I would recommend that the author read up on NFAs and DFAs -- they are a formalism better suited to lexers than tries.
At a high level, if compiling a lexer for a run-of-the-mill language like JavaScript takes 5 minutes and 2.5GB of RAM, you are most likely doing it wrong. By "doing it wrong," I mean that there is almost certainly a better approach that is far superior in every measurable aspect (CPU, memory, code size, etc).
I don't fully understand what kind of algorithm the author was using, so I can't comment in detail on it, but in general lexers are better thought of as finite automata (NFAs and DFAs) than tries. The two are related, but unlike tries NFAs and DFAs can have cycles, which are essential for representing a lexing state machine efficiently.
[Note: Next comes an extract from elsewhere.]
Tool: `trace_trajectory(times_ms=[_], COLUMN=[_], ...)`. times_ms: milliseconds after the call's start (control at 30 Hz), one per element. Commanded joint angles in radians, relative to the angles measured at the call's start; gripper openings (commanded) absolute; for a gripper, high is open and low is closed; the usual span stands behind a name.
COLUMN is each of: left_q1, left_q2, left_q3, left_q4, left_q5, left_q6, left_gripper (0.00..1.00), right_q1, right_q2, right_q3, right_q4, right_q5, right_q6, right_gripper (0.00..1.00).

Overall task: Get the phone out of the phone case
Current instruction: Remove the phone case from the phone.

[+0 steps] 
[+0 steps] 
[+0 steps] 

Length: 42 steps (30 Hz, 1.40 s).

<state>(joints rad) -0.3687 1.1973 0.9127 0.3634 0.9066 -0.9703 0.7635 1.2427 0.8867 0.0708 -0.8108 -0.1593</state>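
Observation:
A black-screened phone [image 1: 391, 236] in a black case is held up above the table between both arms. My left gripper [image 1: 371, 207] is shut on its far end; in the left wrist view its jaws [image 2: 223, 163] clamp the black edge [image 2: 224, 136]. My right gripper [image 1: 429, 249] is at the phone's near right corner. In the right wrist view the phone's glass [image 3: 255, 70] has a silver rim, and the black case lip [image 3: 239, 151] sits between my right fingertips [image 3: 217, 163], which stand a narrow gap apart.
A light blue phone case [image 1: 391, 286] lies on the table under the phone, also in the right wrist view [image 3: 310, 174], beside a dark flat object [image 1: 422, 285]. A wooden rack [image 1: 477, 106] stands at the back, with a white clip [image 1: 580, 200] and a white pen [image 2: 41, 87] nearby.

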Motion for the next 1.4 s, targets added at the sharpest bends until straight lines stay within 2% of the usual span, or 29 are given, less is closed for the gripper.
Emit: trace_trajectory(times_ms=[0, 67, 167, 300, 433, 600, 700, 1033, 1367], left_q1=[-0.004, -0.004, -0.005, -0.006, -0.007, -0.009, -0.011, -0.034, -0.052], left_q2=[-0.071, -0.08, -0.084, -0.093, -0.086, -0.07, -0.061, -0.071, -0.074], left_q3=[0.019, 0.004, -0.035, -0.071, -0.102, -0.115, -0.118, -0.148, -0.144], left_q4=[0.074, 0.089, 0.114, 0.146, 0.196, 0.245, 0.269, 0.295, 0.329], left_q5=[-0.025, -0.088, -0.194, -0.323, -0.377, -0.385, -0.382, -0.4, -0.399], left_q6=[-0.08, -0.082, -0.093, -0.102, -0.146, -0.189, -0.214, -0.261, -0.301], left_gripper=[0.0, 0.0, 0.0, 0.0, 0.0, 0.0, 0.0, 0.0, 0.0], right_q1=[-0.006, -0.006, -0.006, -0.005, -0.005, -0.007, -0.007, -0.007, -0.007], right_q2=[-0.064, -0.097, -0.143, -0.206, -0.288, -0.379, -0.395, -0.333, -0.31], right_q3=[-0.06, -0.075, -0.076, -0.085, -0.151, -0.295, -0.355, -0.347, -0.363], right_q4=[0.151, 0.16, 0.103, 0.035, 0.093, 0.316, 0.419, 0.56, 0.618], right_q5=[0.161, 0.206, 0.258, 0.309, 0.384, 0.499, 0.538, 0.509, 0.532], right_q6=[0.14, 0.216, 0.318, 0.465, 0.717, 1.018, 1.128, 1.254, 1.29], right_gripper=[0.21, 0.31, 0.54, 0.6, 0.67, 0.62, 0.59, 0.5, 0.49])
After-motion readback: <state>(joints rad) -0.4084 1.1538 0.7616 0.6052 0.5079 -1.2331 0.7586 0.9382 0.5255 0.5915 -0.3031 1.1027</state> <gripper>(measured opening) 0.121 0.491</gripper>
Another observation: it's not too terribly surprising that you could beat preg_match_all() with the latter being given a huge regular expression. Most regex engines are backtracking (RE2 being a notable counterexample), which means that a regular expression with high-cardinality alternation (ie. A|B|C|D|E|F|G ...etc) is one of their worst cases. This isn't what they are designed for. A backtracking regex engine will basically try each alternative in sequence until that alternative no longer matches, then back up and try the next one. NFA/DFA based parsers will be much faster for this case.
The right tool for this job, as another commenter mentioned, is Ragel. It's basically designed for exactly this. It doesn't appear to support PHP though...
> I would recommend that the author read up on NFAs and DFAs -- they are a formalism better suited to lexers than tries.
Author here. The actual regex implementation uses a NFA. The start of it used a Trie, but it moved away.
The majority of what I wanted to get across here was the use of a minimal structure (single-character).
The next step was using a maximal radix implementation (as long of a prefix as possible). Then finally, throwing all of it away and going straight to parsing using a state machine.
I may be mixing this language up with another text-manipulation language starting with 'R' (not being coy—I genuinely don't remember its name), but I seem to remember being uncertain of the reach of this project.
The Wikipedia page links two publications by (I suppose) the creator of Ragel, and two publications that do not seem to be specifically about Ragel; and the product page mentions nothing in the way of publications or references to uses in industry. Is Ragel actually widely used?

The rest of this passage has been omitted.